Das Video erklärt, was Patienten nach einer Nadelfasziotomie (perkutane Nadelfasziotomie, PNF) bei der Morbus Dupuytren beachten sollten, um ein möglichst gutes Behandlungsergebnis zu erreichen.

1. Ziel der Behandlung

  • Die Nadelfasziotomie ist ein minimalinvasives Verfahren, bei dem krankhaft verkürzte Bindegewebsstränge in der Hand mit einer Nadel durchtrennt werden.
  • Dadurch kann der gekrümmte Finger wieder gestreckt werden.

2. Verhalten direkt nach dem Eingriff

  • Die Hand sollte zunächst geschont werden.
  • Kleinere Schwellungen oder Blutergüsse können auftreten und sind meist unproblematisch.
  • Ein Verband wird in der Regel nur kurzzeitig benötigt.

3. Bewegung und Übungen

  • Frühe Bewegung der Finger ist wichtig.
  • Patienten sollen die Finger regelmäßig strecken und beugen, um die erreichte Streckung zu erhalten.
  • Zu starke Belastung unmittelbar nach dem Eingriff sollte vermieden werden.

4. Nachbehandlung

  • Oft wird eine Streckschiene für die Nacht empfohlen, besonders in den ersten Wochen.
  • Bei Bedarf kann Handtherapie oder Physiotherapie sinnvoll sein.

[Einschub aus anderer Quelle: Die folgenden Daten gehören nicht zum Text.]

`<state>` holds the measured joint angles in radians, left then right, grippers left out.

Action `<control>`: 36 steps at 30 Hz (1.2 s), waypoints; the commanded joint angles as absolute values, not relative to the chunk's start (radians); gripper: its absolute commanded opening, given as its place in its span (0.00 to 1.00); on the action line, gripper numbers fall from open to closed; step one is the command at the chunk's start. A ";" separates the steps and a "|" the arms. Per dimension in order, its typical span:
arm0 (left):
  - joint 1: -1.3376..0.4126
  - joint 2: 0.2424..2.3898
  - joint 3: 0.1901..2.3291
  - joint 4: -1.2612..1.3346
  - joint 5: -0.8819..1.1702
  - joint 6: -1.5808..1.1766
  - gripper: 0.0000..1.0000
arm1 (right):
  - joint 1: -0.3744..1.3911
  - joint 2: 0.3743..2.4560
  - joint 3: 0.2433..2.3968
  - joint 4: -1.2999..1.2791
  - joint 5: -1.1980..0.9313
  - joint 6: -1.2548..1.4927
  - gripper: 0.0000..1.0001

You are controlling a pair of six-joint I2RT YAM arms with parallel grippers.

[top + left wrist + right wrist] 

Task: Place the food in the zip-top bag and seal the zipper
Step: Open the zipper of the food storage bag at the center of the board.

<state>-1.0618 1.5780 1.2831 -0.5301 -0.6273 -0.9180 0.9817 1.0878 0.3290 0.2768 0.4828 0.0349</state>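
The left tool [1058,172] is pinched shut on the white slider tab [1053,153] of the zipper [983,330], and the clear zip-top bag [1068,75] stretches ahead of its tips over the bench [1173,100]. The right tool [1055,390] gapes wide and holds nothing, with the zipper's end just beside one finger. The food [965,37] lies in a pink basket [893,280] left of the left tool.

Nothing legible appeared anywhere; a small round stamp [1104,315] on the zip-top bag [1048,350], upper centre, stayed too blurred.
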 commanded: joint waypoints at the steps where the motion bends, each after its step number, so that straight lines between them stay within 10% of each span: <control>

5. Erwartung und Langzeitverlauf

  • Die Methode kann die Fingerstellung rasch verbessern, heilt aber die Erkrankung nicht.
  • Rezidive (Wiederauftreten) sind möglich, weshalb regelmäßige Kontrolle sinnvoll ist.
  • Bei erneutem Fortschreiten können weitere Behandlungen erforderlich sein.